**What you are asked to do:** Using the material that follows, identify and copy each line with the string "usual".

**Provided data:**
━━━━

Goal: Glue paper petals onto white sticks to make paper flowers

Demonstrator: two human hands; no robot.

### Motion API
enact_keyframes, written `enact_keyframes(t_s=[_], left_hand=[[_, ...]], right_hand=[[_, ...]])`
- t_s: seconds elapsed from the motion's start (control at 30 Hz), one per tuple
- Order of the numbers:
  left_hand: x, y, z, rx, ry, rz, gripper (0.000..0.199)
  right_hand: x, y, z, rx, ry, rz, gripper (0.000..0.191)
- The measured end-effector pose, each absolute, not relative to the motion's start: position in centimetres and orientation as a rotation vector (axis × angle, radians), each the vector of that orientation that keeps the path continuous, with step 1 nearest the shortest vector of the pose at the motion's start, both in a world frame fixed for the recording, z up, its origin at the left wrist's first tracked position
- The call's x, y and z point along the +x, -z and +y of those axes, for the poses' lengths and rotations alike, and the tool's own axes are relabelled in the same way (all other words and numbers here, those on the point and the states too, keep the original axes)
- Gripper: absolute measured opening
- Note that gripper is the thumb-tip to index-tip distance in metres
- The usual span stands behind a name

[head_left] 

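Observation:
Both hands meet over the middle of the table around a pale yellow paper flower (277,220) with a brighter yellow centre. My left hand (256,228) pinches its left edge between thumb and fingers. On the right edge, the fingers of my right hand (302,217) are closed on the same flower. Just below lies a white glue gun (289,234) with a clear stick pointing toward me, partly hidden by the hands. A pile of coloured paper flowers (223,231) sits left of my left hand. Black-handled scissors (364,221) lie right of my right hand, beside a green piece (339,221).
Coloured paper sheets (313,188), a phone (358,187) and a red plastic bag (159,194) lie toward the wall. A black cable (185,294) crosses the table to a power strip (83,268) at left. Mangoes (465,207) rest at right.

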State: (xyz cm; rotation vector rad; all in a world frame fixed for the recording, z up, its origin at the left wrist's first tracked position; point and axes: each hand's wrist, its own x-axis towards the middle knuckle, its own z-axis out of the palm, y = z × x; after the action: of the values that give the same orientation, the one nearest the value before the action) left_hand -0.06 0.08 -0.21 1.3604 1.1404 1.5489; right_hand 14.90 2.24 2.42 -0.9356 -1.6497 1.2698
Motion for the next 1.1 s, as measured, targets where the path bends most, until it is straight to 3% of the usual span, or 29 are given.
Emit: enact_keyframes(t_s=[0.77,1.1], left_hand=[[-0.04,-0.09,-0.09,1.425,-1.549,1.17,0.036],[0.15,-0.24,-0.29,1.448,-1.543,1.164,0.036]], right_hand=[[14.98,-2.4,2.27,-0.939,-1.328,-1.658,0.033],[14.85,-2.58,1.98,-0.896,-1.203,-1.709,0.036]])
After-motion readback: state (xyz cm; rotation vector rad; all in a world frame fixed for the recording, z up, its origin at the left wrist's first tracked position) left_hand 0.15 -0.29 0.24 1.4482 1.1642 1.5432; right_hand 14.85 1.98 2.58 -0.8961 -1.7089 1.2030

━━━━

**Exercise solution:**
- The usual span stands behind a name
Motion for the next 1.1 s, as measured, targets where the path bends most, until it is straight to 3% of the usual span, or 29 are given.

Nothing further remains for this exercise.